Transform complex JSON data

This topic describes how to use the data transformation feature of Simple Log Service to transform complex JSON data.

Transform complex JSON data with multiple subkeys each of which is an array

Program-built logs are written in a statistical JSON format, usually containing basic information and multiple subkeys each of which is an array.For example, a server writes a log at an interval of 1 minute. The log contains the data information status and the statistical status of servers and clients generating logs.

  • Sample log

    python
    __source__:  1.2.3.4
    __topic__:
    content:{
          "service": "search_service",
          "overal_status": "yellow",
          "servers": [
             {
                   "host": "1.2.3.4",
                   "status": "green"
             },
             {
                   "host": "1.2.3.5",
                   "status": "green"
             }
          ],
          "clients": [
             {
                   "host": "1.2.3.6",
                   "status": "green"
             },
             {
                   "host": "1.2.3.7",
                   "status": "red"
             }
          ]
    }
  • Data transformation requirements

    1. Split the raw log by topic, including overall_typeclient_statusserver_status

    2. Store different information in each topic as follows:

      • overall_type:stores the server count, client count, overall status (color), and service information.

      • client_status:stores the server count, client count, overall status (color), and service information.

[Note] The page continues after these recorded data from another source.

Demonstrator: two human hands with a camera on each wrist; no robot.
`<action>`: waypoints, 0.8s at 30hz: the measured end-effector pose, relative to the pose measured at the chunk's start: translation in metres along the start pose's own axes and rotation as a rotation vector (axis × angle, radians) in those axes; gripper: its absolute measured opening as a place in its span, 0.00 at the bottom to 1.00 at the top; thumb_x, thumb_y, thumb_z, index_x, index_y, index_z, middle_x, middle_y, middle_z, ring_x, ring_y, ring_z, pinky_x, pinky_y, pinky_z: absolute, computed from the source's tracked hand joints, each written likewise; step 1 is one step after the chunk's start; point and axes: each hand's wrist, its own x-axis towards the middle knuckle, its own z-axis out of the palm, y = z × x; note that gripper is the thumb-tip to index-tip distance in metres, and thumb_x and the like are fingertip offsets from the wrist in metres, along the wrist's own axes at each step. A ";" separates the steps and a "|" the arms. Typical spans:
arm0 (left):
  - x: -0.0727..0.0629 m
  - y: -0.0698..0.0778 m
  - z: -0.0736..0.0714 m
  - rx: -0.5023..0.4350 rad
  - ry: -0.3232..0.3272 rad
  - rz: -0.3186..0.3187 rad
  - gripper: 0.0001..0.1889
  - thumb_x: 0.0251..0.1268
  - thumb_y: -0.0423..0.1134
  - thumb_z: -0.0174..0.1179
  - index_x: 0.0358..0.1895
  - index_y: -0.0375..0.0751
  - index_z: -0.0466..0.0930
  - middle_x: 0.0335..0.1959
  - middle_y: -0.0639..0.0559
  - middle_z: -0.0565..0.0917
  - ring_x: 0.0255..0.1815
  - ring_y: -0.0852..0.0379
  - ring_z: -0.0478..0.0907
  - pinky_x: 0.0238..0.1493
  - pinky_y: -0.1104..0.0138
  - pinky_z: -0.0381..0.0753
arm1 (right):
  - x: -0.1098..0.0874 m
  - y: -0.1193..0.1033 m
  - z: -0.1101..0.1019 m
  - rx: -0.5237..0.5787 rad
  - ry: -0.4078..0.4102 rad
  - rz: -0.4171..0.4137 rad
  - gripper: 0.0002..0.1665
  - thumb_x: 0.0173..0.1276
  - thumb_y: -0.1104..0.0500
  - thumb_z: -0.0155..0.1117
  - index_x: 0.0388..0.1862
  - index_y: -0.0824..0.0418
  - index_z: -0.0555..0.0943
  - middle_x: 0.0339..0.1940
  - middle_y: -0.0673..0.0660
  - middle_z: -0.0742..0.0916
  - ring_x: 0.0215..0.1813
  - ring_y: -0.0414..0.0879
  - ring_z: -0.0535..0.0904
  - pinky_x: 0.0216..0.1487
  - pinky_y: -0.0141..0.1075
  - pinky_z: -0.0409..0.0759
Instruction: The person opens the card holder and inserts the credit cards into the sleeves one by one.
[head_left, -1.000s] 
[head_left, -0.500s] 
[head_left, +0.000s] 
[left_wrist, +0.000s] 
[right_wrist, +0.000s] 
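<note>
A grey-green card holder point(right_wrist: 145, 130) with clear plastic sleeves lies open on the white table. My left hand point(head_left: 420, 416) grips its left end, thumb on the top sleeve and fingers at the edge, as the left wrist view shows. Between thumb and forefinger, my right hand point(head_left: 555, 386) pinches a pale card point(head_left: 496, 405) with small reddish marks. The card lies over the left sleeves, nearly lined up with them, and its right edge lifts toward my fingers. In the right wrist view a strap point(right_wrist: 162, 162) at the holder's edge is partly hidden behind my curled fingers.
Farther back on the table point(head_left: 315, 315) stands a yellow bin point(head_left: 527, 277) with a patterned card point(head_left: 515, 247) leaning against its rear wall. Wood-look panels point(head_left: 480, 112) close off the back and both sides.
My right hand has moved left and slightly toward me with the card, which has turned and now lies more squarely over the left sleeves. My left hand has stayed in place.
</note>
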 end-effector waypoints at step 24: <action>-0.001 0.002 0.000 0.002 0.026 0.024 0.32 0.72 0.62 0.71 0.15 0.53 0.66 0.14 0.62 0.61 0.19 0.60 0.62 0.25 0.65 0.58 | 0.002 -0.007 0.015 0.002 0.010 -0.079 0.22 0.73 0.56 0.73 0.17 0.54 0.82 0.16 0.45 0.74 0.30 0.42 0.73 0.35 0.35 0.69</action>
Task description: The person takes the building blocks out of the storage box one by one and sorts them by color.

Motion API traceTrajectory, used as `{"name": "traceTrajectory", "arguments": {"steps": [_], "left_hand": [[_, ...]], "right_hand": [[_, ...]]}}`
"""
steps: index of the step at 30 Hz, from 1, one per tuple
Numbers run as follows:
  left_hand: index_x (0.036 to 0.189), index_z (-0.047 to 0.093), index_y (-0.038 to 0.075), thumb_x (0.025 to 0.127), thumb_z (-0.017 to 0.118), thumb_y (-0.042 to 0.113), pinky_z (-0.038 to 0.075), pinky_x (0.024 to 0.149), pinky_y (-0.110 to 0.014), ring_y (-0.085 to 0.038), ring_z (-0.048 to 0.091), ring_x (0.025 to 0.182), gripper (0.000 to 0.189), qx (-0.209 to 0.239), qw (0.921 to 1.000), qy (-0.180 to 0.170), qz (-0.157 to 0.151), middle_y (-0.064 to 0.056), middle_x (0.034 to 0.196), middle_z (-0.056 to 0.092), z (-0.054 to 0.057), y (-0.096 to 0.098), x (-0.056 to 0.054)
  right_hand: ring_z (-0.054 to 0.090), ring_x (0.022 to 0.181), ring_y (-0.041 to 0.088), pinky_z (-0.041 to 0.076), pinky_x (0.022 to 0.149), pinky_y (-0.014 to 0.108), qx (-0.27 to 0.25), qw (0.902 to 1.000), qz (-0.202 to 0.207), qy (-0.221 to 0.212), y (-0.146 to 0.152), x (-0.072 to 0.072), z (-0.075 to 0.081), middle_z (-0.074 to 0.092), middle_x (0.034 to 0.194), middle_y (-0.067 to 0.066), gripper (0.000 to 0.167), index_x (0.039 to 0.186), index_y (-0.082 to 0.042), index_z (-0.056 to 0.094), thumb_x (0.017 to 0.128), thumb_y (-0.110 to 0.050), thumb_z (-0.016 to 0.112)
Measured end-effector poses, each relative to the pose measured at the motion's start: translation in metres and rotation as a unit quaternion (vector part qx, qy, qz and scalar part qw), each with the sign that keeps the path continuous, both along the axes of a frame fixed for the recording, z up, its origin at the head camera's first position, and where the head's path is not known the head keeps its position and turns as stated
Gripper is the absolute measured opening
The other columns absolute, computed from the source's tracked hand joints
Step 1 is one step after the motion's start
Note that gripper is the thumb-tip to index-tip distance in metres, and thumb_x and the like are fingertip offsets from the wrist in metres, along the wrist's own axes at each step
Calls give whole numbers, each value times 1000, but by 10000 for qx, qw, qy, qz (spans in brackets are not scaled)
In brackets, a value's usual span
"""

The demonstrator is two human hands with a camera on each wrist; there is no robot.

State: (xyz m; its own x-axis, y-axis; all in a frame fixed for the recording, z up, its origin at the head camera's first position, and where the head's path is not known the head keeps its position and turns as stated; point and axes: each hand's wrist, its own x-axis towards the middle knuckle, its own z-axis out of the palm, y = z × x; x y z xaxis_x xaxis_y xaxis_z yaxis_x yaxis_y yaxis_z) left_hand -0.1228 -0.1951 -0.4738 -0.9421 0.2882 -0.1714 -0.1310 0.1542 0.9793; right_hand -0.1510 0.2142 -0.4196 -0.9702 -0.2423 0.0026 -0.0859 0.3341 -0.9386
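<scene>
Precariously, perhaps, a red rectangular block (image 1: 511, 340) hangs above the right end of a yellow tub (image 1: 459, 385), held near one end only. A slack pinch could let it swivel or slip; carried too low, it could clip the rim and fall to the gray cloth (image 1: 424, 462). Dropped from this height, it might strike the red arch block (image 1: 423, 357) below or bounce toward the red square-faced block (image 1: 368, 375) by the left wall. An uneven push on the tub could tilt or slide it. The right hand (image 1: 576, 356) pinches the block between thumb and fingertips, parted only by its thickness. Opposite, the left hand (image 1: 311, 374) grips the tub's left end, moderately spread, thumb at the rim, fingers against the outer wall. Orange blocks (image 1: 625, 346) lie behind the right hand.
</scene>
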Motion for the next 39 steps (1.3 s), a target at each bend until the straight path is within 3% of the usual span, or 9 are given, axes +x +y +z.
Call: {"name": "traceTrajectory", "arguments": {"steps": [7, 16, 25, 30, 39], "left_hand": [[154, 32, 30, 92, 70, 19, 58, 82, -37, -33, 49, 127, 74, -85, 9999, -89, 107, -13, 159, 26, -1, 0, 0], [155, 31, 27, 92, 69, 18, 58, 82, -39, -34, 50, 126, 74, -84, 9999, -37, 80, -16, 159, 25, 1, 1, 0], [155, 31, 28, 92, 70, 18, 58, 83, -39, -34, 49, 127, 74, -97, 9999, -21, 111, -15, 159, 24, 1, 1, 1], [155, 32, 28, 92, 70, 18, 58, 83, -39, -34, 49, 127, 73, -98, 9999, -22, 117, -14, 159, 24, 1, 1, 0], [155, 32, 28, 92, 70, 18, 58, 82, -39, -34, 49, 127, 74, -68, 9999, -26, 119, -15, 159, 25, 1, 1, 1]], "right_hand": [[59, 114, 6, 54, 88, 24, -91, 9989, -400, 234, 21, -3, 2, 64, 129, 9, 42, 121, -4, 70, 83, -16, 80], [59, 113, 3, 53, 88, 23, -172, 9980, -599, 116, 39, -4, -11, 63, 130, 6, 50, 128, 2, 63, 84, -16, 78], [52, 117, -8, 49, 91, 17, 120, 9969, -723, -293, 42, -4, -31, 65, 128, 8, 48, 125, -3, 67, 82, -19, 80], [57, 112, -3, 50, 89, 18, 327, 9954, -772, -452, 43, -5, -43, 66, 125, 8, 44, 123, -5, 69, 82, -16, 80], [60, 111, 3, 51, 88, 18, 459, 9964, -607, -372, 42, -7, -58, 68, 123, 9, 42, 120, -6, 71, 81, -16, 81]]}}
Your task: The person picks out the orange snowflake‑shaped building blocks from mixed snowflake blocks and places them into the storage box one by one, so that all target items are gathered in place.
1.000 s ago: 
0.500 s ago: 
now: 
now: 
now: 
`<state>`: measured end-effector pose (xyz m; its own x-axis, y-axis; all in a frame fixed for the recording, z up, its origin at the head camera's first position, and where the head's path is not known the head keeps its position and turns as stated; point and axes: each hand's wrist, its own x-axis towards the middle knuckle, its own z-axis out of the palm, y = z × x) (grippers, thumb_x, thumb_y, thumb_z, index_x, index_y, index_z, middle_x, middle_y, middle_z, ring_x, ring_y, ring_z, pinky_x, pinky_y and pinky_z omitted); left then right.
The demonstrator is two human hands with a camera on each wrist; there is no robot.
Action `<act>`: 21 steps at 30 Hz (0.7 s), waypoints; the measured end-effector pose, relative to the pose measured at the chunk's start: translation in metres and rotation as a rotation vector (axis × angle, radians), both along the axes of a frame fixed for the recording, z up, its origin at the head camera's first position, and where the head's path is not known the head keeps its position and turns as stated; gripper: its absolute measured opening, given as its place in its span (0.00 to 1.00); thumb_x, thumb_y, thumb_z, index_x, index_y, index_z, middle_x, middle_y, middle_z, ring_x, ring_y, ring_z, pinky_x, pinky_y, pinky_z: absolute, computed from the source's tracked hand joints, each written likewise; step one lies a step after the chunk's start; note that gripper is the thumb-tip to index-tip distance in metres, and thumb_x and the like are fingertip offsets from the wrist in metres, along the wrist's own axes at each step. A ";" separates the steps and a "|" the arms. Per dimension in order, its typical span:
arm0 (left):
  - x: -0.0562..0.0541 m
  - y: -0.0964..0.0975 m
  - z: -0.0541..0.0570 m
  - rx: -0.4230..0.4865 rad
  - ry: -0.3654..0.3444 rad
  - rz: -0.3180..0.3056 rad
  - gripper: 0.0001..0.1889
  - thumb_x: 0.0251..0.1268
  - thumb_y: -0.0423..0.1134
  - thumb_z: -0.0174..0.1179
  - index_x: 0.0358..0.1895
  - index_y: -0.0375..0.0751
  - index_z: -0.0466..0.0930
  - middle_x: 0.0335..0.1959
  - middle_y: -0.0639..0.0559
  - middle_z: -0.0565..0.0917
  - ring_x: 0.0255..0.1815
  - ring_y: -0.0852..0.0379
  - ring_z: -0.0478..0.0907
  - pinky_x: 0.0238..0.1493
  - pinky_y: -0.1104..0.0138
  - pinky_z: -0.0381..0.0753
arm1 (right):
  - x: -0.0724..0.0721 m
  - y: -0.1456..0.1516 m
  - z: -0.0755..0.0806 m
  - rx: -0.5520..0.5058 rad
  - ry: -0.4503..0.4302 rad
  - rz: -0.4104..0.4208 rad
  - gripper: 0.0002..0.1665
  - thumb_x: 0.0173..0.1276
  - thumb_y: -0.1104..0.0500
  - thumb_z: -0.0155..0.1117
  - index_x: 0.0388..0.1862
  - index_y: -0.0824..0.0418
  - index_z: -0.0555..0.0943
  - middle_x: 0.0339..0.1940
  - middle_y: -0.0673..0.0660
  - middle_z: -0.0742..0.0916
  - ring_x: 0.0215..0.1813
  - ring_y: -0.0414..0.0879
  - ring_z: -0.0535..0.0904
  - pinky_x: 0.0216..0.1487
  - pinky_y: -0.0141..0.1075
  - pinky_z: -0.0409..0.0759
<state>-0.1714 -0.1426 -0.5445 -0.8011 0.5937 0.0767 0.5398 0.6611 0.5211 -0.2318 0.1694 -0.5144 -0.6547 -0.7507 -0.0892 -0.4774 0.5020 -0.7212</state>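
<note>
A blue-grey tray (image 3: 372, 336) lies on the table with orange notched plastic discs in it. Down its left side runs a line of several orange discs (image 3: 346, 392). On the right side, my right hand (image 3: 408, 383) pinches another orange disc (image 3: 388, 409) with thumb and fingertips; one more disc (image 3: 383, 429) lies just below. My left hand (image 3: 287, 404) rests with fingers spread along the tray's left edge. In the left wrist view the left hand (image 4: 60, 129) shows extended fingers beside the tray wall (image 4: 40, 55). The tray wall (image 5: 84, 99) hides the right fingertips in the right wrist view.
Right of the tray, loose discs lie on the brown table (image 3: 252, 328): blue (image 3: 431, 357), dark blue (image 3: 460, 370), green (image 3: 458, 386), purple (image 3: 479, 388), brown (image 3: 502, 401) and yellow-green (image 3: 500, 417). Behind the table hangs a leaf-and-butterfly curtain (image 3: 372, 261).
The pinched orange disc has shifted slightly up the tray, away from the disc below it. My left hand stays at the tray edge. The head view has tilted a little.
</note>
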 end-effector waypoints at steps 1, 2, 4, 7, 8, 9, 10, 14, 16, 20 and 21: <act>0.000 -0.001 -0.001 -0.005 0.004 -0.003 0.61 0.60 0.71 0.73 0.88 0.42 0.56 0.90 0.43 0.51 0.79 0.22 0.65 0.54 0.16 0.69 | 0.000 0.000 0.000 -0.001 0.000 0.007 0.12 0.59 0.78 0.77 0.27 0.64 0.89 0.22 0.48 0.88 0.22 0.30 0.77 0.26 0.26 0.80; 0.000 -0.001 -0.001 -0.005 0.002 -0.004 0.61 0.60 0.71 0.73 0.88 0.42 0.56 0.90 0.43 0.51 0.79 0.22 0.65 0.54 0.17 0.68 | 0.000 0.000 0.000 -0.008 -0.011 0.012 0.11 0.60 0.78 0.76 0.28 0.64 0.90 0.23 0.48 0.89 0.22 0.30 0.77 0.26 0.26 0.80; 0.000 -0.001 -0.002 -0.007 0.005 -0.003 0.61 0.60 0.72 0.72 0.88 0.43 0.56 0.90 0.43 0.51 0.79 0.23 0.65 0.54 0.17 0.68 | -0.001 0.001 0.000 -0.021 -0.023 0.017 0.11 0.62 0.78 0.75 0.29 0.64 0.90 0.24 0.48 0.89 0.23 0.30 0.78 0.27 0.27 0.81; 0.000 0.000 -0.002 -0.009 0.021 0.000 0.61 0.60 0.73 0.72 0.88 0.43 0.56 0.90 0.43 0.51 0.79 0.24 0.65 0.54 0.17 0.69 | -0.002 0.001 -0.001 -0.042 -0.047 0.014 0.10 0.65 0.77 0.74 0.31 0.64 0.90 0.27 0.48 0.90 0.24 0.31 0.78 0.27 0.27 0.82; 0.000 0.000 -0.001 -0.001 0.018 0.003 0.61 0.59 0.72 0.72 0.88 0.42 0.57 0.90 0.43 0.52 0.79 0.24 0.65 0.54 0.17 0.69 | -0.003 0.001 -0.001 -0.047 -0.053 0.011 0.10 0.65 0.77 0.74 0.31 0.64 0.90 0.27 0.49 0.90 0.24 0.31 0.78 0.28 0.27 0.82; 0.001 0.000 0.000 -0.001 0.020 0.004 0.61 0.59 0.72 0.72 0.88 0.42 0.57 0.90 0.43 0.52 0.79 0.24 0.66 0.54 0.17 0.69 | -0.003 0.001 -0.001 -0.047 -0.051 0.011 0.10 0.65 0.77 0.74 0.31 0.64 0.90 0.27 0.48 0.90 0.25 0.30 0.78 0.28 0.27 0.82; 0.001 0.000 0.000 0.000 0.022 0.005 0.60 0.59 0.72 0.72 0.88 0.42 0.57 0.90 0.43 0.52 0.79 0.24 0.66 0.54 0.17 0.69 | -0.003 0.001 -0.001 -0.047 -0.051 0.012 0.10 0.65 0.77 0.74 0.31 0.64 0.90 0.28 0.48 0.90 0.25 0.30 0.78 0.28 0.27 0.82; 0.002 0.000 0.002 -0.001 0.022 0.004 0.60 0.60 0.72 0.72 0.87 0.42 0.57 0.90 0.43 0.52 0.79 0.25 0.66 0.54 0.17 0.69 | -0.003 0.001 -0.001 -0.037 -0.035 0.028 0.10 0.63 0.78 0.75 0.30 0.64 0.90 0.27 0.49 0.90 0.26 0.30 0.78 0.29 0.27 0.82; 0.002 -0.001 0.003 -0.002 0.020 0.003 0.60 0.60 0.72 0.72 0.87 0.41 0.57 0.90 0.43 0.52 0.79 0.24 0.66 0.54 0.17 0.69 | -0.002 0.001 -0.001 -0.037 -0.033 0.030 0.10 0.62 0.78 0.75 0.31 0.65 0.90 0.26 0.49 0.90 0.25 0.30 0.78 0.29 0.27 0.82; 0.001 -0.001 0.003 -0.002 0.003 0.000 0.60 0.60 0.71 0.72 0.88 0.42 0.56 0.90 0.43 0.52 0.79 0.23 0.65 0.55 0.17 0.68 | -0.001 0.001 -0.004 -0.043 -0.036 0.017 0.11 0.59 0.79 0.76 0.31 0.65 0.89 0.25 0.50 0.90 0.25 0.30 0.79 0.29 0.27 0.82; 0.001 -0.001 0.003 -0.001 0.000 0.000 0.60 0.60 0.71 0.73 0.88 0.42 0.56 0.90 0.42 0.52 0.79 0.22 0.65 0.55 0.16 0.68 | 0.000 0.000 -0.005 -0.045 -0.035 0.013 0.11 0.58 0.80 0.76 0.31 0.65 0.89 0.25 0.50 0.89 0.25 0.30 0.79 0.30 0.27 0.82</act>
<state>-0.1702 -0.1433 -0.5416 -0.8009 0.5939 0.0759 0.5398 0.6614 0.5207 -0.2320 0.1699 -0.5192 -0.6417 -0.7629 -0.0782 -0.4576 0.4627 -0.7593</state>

      • server_status:stores the host IP address, status, and service information.

  • Expected result

    __source__:  1.2.3.4
    __topic__:  overall_type
    client_count:  2
    overal_status:  yellow
    server_count:  2
    service:  search_service
    __source__:  1.2.3.4
    __topic__:  client_status
    host:  1.2.3.7
    status:  red
    service:  search_service
    __source__:  1.2.3.4
    __topic__:  client_status
    host:  1.2.3.6
    status:  green
    service:  search_service
    __source__:  1.2.3.4
    __topic__:  server_status
    host:  1.2.3.4
    status:  green
    service:  search_service
    __source__:  1.2.3.4
    __topic__:  server_status
    host:  1.2.3.5
    status:  green
    service:  search_service
  • Solution

    1. Split the raw log into three logs and then further split the logs by topic. After the splitting, the three logs have the same information except for the topic field.

      e_set(
         "__topic__",
         "server_status,client_status,overall_type"
      )
      e_split("__topic__")

      The log after processing is as follows:

      __source__:  1.2.3.4
      __topic__:  server_status
      content:  {
         ...
      }
    2. Expand the JSON data in the content field at the first layer and delete the content field.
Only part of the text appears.